Plotting specific conductance versus total dissolved solids (TDS) from measured water quality data from water wells in the Hill Country region of Texas, United States, yields two distinct trends (Figure 1). This presents a problem when estimating TDS in this region, either from measuring specific conductance from water samples, or from calculating formation water resistivity from geophysical well logs. The two trends were visually isolated (Figures 2 and 3) for comparison of chemical, spatial, and formational patterns between the two. Analysis of the two trends reveals the water for each is identical in terms of major and common minor constituents (Figure 4), the two trends occur in all formations of the Trinity aquifer system, and there is no overall regional pattern of one trend vs the other, though the trends locally cluster (Figure 5, example from the Upper Glen Rose Formation). Water of both trends are dominated by Ca-Mg-HCO3 and Ca-Mg-SO4, and as TDS increases, calcium-magnesium-sulfate becomes the dominant water type, with up to 94% of the total milliequivalents per liter comprised of Ca-Mg-SO4.

Initial thoughts were the difference in the trends could be explained by ion complexing in some areas but not others, perhaps catalyzed by subtle geochemical constituents in the subsurface, or Eh-pH conditions (there is no significant difference in pH between the two trends). But current thoughts are that ion complexing cannot explain a nearly 50% reduction in specific conductivity from the lower trend to the upper trend (given the same TDS value), which would require nearly 50% of the ions to form complexes. Other hypothesis is the difference between the two trends could be due to bias in sampling and analysis. Perhaps for the upper trend nearly 50% of the Ca-Mg-SO4 precipitates as solid CaSO4 and MgSO4 when sampled and specific conductance is measured (measuring a low specific conductance relative to the weight of constituents in the water), whereas the sample is then mixed at the laboratory and the precipitate is re-dissolved before analyzing the concentration of constituents. This is only a conjecture. I am not a geochemist and I have rudimentary knowledge of water sampling procedures – my background is primarily geologic mapping and structural geology.

Points of discussion regarding this are:

· What are the potential explanations for two significantly different trends of TDS versus specific conductance for otherwise identical water types? Keep in mind the water types in this case are dominantly Ca-Mg-HCO3 and Ca-Mg-SO4 (the latter dominating at higher TDS)

· Could ion complexing be responsible, or is the magnitude of decreased specific conductance demonstrated above too great?

· Do you know of any other studies where two trends of TDS versus specific conductance has been examined for a region, or other relevant publications?

· Which of the two trends are more likely to occur in the subsurface?
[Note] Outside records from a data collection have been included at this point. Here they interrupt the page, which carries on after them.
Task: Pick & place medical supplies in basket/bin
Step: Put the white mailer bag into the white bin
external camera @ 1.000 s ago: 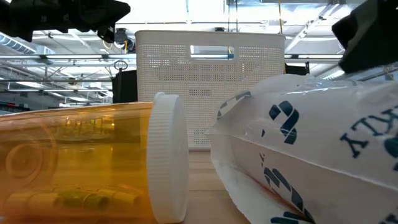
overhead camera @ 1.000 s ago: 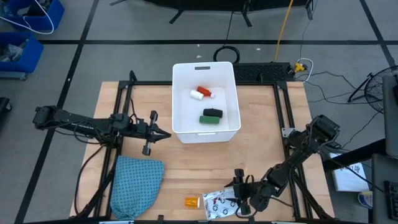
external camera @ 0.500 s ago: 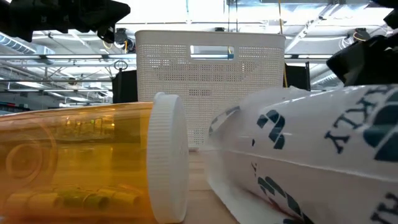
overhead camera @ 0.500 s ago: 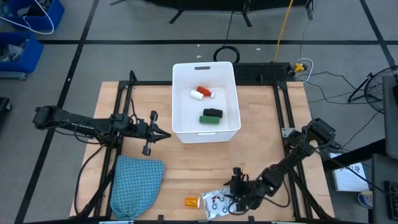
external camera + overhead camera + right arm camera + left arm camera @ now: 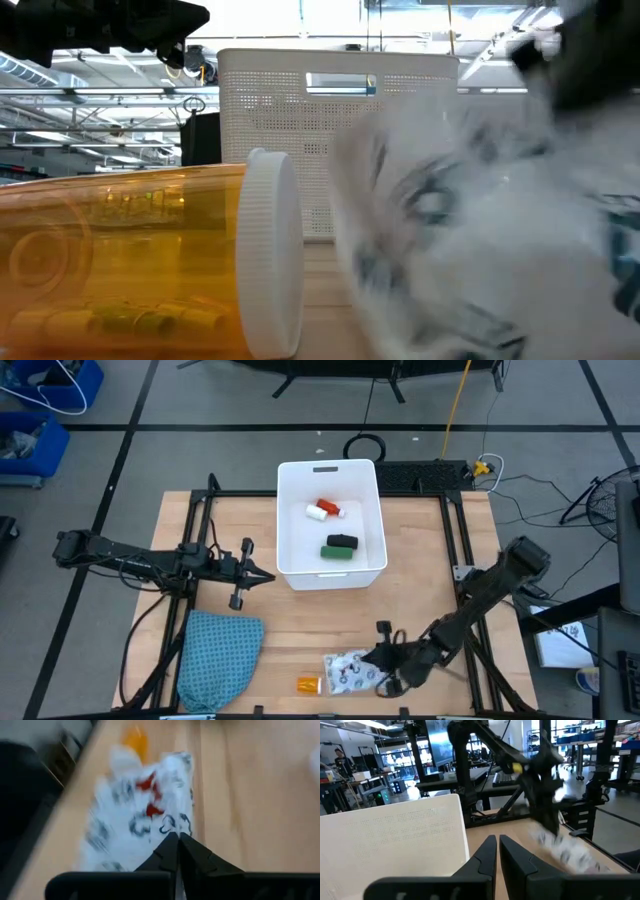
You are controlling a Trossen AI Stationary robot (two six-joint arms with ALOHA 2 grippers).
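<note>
The white black-patterned packet is near the table's front edge, with the orange vial lying on its side just to its left. My right gripper is at the packet's right end and shut on it. The packet is blurred in the low view. The white basket at the far middle holds a red bottle with a white cap, a black oblong and a green block. My left gripper hovers shut, left of the basket. My right gripper pinches the packet's right-hand edge between its two shut fingers. They come in low from the table's right, slanting down. The rest of the packet spreads out ahead of the fingertips. I cannot tell whether it is clear of the table.
A teal-blue textured cloth lies at the near left. Black frame rails run along the table's left and right sides. Bare wood lies between the basket and the packet.
My right gripper has shut on the packet's right edge and drawn away from the near edge. The packet has shifted with it toward the far edge and is in motion, blurred in the low view. The vial has stayed put.
</note>
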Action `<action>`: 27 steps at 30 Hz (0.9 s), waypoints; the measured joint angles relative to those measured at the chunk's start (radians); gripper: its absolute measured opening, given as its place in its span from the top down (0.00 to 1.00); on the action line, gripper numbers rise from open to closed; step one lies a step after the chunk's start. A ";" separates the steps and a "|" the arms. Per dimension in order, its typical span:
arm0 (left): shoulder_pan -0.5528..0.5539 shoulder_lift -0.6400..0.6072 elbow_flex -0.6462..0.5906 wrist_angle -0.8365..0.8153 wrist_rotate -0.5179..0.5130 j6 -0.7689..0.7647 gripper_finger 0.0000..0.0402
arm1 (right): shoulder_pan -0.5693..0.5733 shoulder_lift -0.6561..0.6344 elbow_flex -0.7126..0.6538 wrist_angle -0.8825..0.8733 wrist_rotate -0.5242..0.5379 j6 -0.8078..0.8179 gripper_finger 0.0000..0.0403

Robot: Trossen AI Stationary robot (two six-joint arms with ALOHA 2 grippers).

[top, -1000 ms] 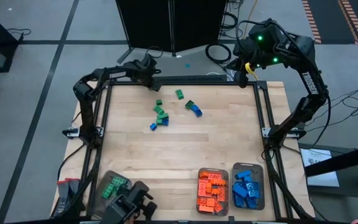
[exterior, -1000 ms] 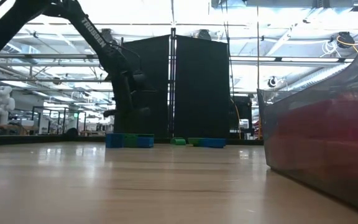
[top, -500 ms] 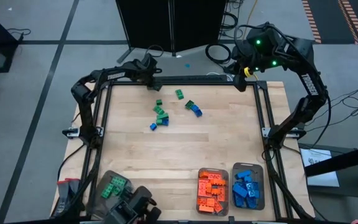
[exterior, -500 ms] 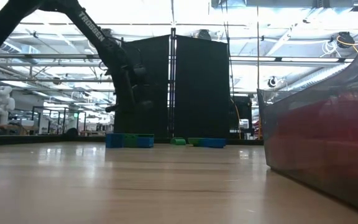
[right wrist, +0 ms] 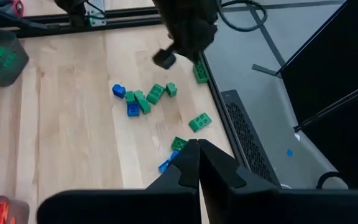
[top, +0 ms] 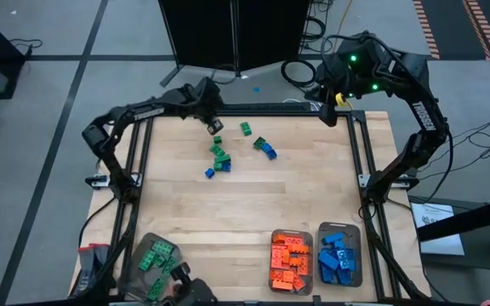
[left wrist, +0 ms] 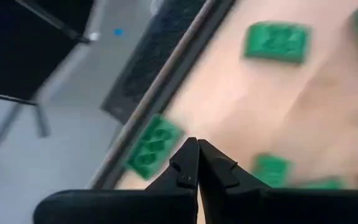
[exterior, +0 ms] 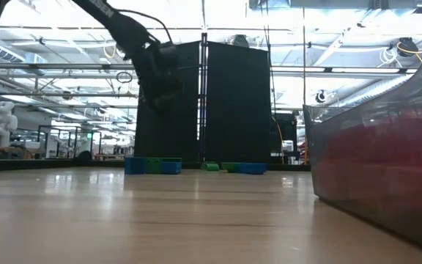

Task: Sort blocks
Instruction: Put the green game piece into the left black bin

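Observation:
Loose green and blue blocks [top: 221,157] lie flat on the far half of the table, seen also as blocks [right wrist: 143,102] in the right wrist view. My left gripper [top: 215,127] hangs shut above the far end of this cluster, well off the tabletop in the low view [exterior: 154,94]. In its wrist view the shut gripper [left wrist: 197,150] points down beside one green block [left wrist: 153,146] near the far rail, with nothing between the fingers. My right gripper [right wrist: 197,149] is shut and waits beyond the table's far right corner [top: 339,89].
Three clear trays stand at the near edge: green blocks in the left tray [top: 153,255], orange in the middle tray [top: 290,262], blue in the right tray [top: 339,255]. A dark frame rail [top: 270,109] runs along the far edge. Bare wood lies mid-table.
My left gripper has risen from low at the far edge and swung out over the table toward the loose blocks, its elbow moving toward the table's left. It has stayed shut. The blocks have kept their places.

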 joint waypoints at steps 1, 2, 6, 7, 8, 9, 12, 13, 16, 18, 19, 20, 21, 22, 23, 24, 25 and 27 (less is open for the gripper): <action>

Or is it likely they both occur locally in the subsurface? (Our goal is to estimate TDS from resistivity logs; thus, we need a single, reliable TDS vs specific conductance trend)

· Are you familiar with collecting, sampling, and analyzing water samples, and have some insight into whether the specific conductance could measure relatively very low for a given quality or water?

A copy of the data is attached (there are two tabs, one for each trend). Thank you for considering this problem!

Evan Strickland, P.G. | Geoscientist

Texas Water Development Board

Innovative Water Technologies | BRACS team

512-463-6929 | [email protected]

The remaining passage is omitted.